The processor is an Intel Core i7-14700 (Raptor Lake Refresh): 20 cores and 28 threads — eight hyperthreaded performance cores plus twelve efficiency cores — with 33 MB of L3 cache, a peak turbo of 5.4 GHz, and a 65 W base power. A mainstream desktop chip. The whole service uses about a gigabyte of memory.
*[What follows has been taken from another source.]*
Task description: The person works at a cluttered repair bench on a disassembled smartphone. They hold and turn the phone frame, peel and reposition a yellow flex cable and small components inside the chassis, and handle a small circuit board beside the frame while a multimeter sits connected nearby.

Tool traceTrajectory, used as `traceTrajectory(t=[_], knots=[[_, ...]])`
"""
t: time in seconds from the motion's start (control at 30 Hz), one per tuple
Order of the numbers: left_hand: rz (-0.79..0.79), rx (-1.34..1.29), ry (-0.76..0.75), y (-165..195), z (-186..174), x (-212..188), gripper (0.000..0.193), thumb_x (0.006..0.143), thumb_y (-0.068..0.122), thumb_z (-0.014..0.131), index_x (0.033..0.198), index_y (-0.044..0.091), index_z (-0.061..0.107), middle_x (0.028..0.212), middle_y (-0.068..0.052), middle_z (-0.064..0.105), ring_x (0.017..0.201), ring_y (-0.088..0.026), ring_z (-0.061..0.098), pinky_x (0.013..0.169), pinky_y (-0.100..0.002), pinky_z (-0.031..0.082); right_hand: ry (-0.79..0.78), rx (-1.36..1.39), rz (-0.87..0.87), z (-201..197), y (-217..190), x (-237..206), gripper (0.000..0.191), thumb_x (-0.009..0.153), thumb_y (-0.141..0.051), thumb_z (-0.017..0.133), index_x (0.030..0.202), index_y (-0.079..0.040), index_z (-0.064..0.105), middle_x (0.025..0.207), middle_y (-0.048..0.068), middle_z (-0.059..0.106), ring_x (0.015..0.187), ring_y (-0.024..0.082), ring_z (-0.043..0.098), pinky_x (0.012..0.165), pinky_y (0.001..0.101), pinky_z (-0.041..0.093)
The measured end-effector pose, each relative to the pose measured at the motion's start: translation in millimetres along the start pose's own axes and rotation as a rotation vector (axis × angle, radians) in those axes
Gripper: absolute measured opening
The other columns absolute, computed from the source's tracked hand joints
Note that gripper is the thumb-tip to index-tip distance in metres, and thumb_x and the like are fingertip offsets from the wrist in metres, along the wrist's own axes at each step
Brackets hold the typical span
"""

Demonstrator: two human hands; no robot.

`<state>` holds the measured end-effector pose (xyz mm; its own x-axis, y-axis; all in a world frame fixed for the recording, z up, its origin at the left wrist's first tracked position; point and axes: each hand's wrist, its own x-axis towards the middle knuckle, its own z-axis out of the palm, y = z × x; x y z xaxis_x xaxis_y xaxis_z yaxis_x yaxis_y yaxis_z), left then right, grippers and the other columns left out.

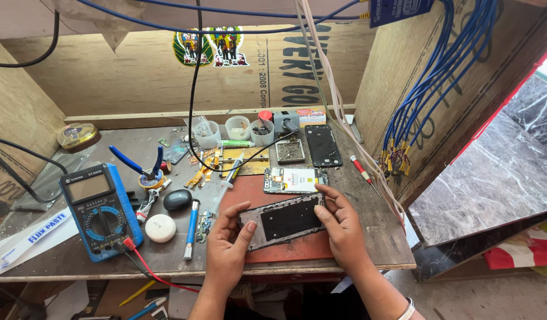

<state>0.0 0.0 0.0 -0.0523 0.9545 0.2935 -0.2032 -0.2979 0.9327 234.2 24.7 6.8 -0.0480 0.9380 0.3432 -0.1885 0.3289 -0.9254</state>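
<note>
While the phone frame (pixel 283 221) lies with its long axis left to right over the red mat (pixel 285 252), the left hand (pixel 229 240) pinches its left end and the right hand (pixel 338 222) its right end, equally near.

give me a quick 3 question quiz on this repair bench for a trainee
1. True or false: both hands hold the phone frame above the red mat.
2. What lies just beyond the frame? A) an opened phone with its battery showing B) a soldering iron C) a laptop
3. On which side of the left hand does the blue multimeter sit?

Key
1. True: the left hand grips the frame's left end, and the right hand grips its right end.
2. A: the opened phone.
3. To its left, near the white round case.
</note>
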Motion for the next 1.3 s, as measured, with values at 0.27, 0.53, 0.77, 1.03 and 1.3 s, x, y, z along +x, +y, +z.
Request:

The network card is a dual-port 10-Gigabit Intel X550-T2. Its value to a tracker isn't the 10-gigabit wire speed — the load above uses a few percent of a single gigabit — but its queues: up to 28 receive and 28 transmit hardware queues per port with Receive Side Scaling, which hashes incoming connections across the queues so packet processing spreads over all 20 cores instead of piling onto one. That is what keeps the softirq load distributed in the CPU figures above; a single-queue card would funnel every interrupt onto one core and cap throughput there.

It bears repeating that this is comfortable headroom, not a requirement. The measured load barely touches the machine, and a far more modest one would carry it without strain — the capable hardware buys years of growth, not a higher bar to entry.